I am considering using the “charge to 80%” Battery setting in order to improve the health of my batteries a bit longer. I have that setting activated now.
However, for the times I plan to leave the charger behind and go out, where is the “fill her up, please” button? I am hoping there’s a way to just run a shortcut or widget so I can easily get to 100% this once, without changing the general setting to 80%.
This would be similar to how “Turn of wifi and Bluetooth” works - it reactivates tomorrow.
On the iPhone 15 Pro (and likely the newest iPads), afaik you have to change it in the settings. The next version of iOS will have more granular settings (80-100 in 5% increments), but idk if they’ll be accessible outside settings or feature automatic reversion the next day.
I’ve been using my 15 Pro Max heavily for almost 6 months with 80% max enabled from the beginning, and my maximum battery capacity still hasn’t budged from 100%.
With no mention of iPhone, iPad, iOS, macOS, or any particular model or type of Apple device in the original post, I simply reverted to my heavy bias towards and preference for Mac laptops.
This seems like something that shortcuts should be able to do (my answer to most little niggles nowadays!) but I’ve had a play around and you don’t seem to be able to control charging via a shortcut action.
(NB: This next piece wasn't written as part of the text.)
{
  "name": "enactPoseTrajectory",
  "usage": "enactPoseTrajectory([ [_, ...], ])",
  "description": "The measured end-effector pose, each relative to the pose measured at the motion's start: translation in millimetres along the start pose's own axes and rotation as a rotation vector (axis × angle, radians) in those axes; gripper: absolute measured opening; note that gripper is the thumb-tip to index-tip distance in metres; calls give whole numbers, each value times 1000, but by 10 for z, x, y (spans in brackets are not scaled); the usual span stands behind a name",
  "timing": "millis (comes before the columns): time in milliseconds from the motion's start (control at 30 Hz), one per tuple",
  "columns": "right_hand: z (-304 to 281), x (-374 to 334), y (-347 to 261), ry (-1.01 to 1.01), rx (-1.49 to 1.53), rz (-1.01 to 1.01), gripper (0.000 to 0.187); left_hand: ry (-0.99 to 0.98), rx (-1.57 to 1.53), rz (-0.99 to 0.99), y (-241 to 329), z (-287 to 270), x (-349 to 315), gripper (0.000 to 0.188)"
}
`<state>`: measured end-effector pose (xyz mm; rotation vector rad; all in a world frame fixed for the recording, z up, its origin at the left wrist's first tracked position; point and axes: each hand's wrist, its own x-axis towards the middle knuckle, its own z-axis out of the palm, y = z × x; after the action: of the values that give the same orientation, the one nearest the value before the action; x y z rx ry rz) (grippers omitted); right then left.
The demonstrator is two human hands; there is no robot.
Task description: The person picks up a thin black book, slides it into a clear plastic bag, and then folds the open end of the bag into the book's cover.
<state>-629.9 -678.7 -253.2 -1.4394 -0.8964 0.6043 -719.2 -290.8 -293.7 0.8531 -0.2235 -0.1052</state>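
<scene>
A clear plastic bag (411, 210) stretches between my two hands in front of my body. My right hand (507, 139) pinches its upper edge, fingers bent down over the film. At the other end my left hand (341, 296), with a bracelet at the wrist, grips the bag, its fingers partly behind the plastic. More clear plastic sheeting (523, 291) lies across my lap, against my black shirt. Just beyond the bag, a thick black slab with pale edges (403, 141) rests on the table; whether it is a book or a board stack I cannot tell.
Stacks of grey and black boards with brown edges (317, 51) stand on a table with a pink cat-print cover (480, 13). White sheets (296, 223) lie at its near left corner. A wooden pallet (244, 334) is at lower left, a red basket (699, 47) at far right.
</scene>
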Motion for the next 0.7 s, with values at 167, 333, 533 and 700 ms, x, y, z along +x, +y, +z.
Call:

I personally think we should be able to though, so Apple should get on that!
It’s totally an option on the Mac. It’s the same feature as on the phone:
The Mac has a button to top off the charge. The iPhone does not. The premises that it learns from your behavior, and you never have to worry about it. Your mileage, of course, may vary…
I’ve known about optimized battery for a long time, and it’s worthless if you don’t keep regular hours.
In iOS 17 on the iPhone 15 Pros, there’s an option to limit charging to 80%. (I’d show you a screenshot but images still aren’t working here.) I think it may also be available on the new iPad Pros.
It’s great on my Pro Max, because there’s still plenty of battery life to last the day, and if I’m expecting to need more, I can temporarily toggle it to 100.
In macOS Big Sur or later, Optimized Battery Charging is designed to improve the lifespan of your battery and reduce the time your Mac spends fully charged. When the feature is enabled, your Mac will delay charging past 80% in certain situations.
On my iPhone 15 Pro optimized charging and 80% are two different options.
Does the Mac totally stop at 80% (which is the functionality the topic starter is referring to I think), or only delay and still try to top up to 100%?
The Mac delays the top-up. The intent is for it to be at 80% until it thinks you’re going to be disconnecting it from power, then to top up just before that.
By my understanding, there’s not really a reason to never go past 80%, as charging to 100% doesn’t hurt a battery per se. The issue is leaving it at 100% for an extended period of time.
As I understand it, that’s not true. It’s why electric car batteries don’t actually charge to 100% (they’d need to be replaced too often), which is why car manufacturers can often remotely unlock full capacity in emergencies requiring evacuations.
With laptops and phones, it’s best for battery longevity to routinely charge to 80%, with only occasional charges to 100% to maintain calibration.
Interesting. It may be that the practical truth is that there is some negative effect, but not so negative is to make it a bad idea in practicality.
I would think that cars might be a different case though as it is conceivable that people would be charging them and then leaving them sitting in that fully charged state for an extended period of time.
With something like a phone that is in constant use, Apple charging to 100% right before they figure you are ready to leave the house or whatever would be a very minimal risk as it would be discharging almost immediately.
Same with the laptop that is in constant use during the day. Charging to 100% and putting it in a drawer is entirely different than charging to 100% right before leaving the house for a day.
It’s multi-factor, whether a phone or a car. Depth of discharge/recharge (e.g. going from 20% to 100% instead of 10% to 80%), heat and charging rate shorten the battery’s life.
Manufacturers balance providing good battery life with reserving some capacity to extend the useful lifespan, but it’s little enough margin to let you significantly shorten lifespan if you want to.
By starting to add hard charging limits 80% currently in select recent devices, Apple appears to be acknowledging that frequent charging to 100% degrades a battery’s ability to hold a charge over time.
Regularly running a battery down to 0% similarly stresses it, but it’s easier for a user to avoid that.